▶ [MATERIAL PROVIDED]
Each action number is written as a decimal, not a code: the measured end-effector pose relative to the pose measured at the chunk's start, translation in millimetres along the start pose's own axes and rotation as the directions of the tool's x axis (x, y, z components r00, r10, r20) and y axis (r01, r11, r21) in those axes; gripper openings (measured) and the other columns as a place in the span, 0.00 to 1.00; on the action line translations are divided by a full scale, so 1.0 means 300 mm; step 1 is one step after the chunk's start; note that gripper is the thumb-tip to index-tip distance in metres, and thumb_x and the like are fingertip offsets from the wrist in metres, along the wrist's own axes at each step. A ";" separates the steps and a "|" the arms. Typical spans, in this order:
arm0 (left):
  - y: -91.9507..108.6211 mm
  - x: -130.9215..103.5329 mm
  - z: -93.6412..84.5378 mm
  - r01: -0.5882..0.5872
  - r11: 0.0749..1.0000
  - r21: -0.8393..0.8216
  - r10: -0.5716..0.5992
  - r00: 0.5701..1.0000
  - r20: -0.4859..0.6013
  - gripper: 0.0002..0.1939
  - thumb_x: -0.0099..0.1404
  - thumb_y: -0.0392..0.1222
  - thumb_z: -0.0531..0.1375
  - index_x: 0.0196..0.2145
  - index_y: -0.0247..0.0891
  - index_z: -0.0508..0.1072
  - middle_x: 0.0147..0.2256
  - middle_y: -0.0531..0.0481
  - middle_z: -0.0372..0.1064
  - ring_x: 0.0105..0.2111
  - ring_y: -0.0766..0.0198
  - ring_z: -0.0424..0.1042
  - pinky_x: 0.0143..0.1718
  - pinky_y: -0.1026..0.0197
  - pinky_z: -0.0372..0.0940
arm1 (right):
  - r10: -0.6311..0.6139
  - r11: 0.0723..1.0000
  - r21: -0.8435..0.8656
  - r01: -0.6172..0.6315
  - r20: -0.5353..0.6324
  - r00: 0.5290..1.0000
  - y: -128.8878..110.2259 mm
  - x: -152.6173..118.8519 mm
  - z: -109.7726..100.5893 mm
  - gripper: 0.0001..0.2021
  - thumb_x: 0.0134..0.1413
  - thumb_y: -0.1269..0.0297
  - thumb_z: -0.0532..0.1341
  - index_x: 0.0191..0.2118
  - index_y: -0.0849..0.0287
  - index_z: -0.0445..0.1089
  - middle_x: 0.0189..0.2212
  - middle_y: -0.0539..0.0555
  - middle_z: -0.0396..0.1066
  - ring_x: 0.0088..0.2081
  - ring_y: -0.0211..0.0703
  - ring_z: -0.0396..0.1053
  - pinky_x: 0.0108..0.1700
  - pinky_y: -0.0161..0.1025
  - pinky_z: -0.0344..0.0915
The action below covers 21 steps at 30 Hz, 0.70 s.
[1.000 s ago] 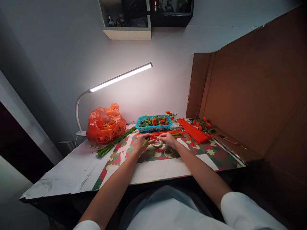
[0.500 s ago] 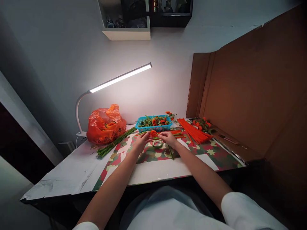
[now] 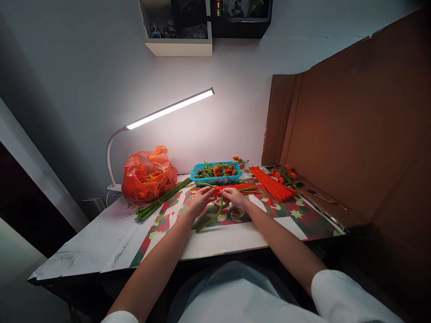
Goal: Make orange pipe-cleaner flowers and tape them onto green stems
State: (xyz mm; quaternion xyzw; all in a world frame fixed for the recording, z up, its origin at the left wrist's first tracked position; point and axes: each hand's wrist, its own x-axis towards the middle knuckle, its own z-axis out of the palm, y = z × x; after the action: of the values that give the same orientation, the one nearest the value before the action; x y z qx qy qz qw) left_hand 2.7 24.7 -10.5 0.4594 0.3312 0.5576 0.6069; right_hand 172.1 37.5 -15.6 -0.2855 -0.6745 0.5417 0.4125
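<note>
Between my two hands is a small orange flower (image 3: 218,191) with green stems, one curving down toward the table's front. My left hand (image 3: 201,199) pinches the flower from the left. From the right, my right hand (image 3: 235,198) has its fingers closed on the same flower. A roll of tape (image 3: 218,202) lies under the hands, partly covered by the stem. Orange strips (image 3: 245,186) lie just behind them on the patterned cover.
A blue basket (image 3: 217,181) of orange flowers stands behind my hands. To the left are green stems (image 3: 161,199), an orange plastic bag (image 3: 138,179) and a lamp (image 3: 108,154). Orange strips (image 3: 274,186), more flowers (image 3: 283,175) and a cardboard panel (image 3: 346,121) are at the right.
The green stem now hangs forward and to the left from between my hands, across the tape roll. Both hands have moved slightly, and the flower has turned and sits a little lower.
</note>
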 end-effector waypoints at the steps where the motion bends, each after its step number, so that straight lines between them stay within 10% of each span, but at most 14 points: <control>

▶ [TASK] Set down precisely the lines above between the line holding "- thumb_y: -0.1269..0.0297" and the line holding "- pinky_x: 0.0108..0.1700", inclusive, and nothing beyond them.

▶ [SOLUTION FOR THIS EXERCISE]
  - thumb_y: -0.1269..0.0297
  - thumb_z: -0.0532..0.1341
  - index_x: 0.0191..0.2118
  - index_y: -0.0849..0.0287
  - index_z: -0.0445..0.1089
  - middle_x: 0.0189..0.2212
  - middle_y: -0.0539..0.0555
  - middle_z: -0.0396..0.1066
  - ring_x: 0.0088..0.2081
  - ring_y: -0.0211..0.0703
  - ring_z: -0.0396..0.1053
  - pinky_x: 0.0108..0.1700

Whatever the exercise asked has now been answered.